Cakka tersenyum sedikit. “Tolong carikan cewek ini beberapa
gaun yang dia sukai.”
Aku mendelik. Perhatianku yang sebelumnya pada wanita ini
beralih penuh pada perkataan Cakka barusan. “ Untuk apa?” Spontak aku berteriak
lagi pada Cakka, mengagetkannya, juga tante itu.
“Nggak papa. Aku belum ngasih kamu hadiah kenaikan kelas
kemarin.” Dia menjawabku santai, nyaris menyetuh poniku, tapi aku menampar
tangannya.
“Aku nggak pernah minta hadian apa pun darimu!” Aku
menyipitkan mata, mengatakan apa yang ada di dalam benakku dengan lugas dan
sedikit kasar.
“Memang. Aku yang mau ngasih kamu hadian, Amore. Kan aku
udah bilang tadi…” Cakka semakin lancing. Dia tertawa kecil.
“Nggak, aku nggak mau! Aku pulang sekarang!” Aku berbalik
dan mengambil langkah seribu, keluar dari butik. Rambutku berkibar dan leherku
merinding ketika angin malam menyentuh kulitku. Sekali lagi aku merapatkan
jaket dan berjalan menjauhi butik , menuju keramaian, dan mencari taksi.

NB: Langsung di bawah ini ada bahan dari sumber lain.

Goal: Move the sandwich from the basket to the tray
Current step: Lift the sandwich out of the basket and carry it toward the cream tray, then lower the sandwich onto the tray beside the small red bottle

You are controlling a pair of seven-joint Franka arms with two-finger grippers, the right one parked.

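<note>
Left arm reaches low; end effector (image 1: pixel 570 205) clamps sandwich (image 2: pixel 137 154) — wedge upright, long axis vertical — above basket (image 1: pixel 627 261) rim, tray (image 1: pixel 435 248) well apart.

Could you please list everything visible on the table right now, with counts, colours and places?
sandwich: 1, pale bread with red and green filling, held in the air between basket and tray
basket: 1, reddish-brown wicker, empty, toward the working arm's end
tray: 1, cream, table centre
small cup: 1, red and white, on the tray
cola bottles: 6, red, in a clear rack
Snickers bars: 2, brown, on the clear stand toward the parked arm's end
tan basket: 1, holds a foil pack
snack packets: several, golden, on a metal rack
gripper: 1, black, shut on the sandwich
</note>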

“Sivia!” itu pasti Cakka yang mengejarku. Aku berusaha
secepat mungkin menghindarinya.
“Sivia, tunggu! Berhenti!” Dia menarik lenganku dan memutar
tubuhku. Napasnya tersengal-sengal setelah mengejarku tadi. Matanya memerah dan
sedikit berair.
“Jangan pernah ngelakuin itu lagi ke aku! Aku nggak suka! Aku
bisa beli sendiri! Aku bukan anak jalanan yang harus kamu sumbang pakaian! Sejak
kapan kamu jadi seperti ini?” Aku membentaknya seperti orang gila dan meluapkan
semua amarahku. Untung tidak terlalu banyak orang disana. Hanya beberapa
pejalan kaki yang melihat ke arah kami, tapi kemudian memalingkan wajah lagi
karena sadar tak seharusnya mereka ikut campur.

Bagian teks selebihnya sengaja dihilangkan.